=== Work order ===
Scan the records below for the string "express" and return every line where it appears.

———

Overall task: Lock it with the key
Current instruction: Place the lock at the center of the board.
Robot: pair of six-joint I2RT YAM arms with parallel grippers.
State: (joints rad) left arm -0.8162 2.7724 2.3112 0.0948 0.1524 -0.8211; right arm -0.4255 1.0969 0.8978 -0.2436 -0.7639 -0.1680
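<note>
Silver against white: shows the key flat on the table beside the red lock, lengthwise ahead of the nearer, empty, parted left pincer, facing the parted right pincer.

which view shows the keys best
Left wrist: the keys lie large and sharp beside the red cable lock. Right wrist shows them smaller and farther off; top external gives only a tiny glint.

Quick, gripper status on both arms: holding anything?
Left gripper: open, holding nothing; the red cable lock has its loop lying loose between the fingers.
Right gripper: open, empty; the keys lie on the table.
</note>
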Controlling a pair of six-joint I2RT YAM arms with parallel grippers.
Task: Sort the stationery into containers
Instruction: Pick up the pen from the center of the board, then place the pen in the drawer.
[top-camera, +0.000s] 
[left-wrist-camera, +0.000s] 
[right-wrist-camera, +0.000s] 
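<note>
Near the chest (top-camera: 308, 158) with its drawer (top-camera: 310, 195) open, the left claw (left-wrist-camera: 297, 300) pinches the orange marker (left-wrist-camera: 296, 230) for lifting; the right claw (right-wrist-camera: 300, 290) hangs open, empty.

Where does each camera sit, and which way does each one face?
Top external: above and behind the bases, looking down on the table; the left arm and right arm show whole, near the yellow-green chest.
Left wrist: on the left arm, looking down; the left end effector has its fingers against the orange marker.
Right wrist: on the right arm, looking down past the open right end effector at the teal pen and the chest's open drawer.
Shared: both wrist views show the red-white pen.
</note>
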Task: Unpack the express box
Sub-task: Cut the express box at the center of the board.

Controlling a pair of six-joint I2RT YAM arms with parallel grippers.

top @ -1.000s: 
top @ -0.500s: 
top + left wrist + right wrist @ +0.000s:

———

=== Response to the exercise ===
Task: Unpack the express box
Sub-task: Cut the express box at the center of the board.

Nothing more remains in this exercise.